De strafkamer van de Hoge Raad oordeelt in zijn uitspraak van 25 november 2025 (ECLI:NL:HR:2025:1774) dat de gemeente in zijn hoedanigheid van publiekrechtelijke rechtspersoon in dit geval niet strafrechtelijk aansprakelijk is voor het willens en wetens gedogen van de uitstoot van schadelijke stoffen door een bedrijf in die gemeente.
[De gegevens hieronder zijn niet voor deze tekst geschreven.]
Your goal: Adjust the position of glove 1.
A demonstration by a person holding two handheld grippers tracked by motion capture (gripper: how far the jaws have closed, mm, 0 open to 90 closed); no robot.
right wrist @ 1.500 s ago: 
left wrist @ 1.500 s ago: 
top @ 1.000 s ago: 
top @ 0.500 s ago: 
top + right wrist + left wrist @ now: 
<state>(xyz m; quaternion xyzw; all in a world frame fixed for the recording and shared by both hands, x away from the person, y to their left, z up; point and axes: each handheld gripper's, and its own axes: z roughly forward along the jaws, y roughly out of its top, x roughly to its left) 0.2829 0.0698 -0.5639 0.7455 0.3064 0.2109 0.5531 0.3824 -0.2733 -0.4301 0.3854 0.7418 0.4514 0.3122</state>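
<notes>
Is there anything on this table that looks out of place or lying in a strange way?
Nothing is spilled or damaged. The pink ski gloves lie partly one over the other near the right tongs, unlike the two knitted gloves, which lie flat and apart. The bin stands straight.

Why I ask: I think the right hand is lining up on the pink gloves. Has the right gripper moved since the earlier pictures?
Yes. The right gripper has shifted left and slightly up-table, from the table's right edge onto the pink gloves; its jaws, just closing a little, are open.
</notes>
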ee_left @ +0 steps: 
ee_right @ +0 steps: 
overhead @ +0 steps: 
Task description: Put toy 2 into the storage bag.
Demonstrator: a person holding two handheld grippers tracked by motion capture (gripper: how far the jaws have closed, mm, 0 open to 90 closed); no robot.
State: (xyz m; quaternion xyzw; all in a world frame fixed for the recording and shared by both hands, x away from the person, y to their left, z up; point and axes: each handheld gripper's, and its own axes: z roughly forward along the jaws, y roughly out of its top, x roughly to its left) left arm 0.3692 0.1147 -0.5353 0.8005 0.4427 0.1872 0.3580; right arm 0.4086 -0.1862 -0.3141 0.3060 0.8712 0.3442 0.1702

Volgens de Hoge Raad komt de gemeente strafrechtelijke immuniteit toe, ook al wist zij (of had zij kunnen weten) dat het bedrijf ten koste van het milieu de vergunde uitstootnormen overschreed en ondernam zij daartegen geen actie. In cassatie was de vraag aan de orde of het niet-vervolgen van de gemeente een schending van art. 2 EVRM (dat het recht op leven beschermt) oplevert die kan leiden tot doorbreking van de strafrechtelijke immuniteit van de gemeente. Volgens de Hoge Raad dient strafrechtelijke immuniteit van een openbaar lichaam als bedoeld in hoofdstuk 7 Grondwet alleen te worden aangenomen als, kort gezegd, de betreffende gedragingen naar hun aard en gelet op het wettelijk systeem rechtens niet anders dan door bestuursfunctionarissen kunnen worden verricht in het kader van de uitvoering van de aan het openbaar lichaam opgedragen bestuurstaak (vgl. de arresten van de Hoge Raad van 21 november 2023, ECLI:NL:HR:2023:1607 en 6 januari 1998, ECLI:NL:HR:1998:AA9342). Naar het oordeel van de Hoge Raad heeft het Gerechtshof met juistheid vastgesteld dat het gedogen (niet handhaven) van de overtreding van de milieuvergunning een discretionaire bevoegdheid is die uitsluitend aan de gemeente (in casu het college van burgemeester en wethouders, “college”) toekomt en waarvan na zorgvuldige belangenafweging gebruik kan worden gemaakt. Hoewel voorstelbaar, bestaat naar het oordeel van de Hoge Raad bij de huidige stand van het recht en de rechtspraak van het EHRM geen grond voor de opvatting dat deze strafrechtelijke immuniteit kan worden ‘doorbroken’, indien dit (actief) gedogen zou kunnen worden aangemerkt als een overtreding van art. 2 EVRM (dat mede de positieve verplichting van een verdragsstaat omvat om passende maatregelen te nemen ter bescherming van het leven van een ieder). Omdat de Eerste Kamer een initiatiefwetsvoorstel daartoe op 10 november 2015 heeft verworpen (Handelingen I 2015/16, nr. 7, item 5), ligt de bal volgens de Hoge Raad in eerste instantie bij de wetgever om onder ogen te zien of alsnog behoefte bestaat in verruiming van stafrechtelijke aansprakelijkheid van publiekrechtelijke rechtspersonen en/of de personen die feitelijk leiding hebben gegeven aan een bepaalde gedraging.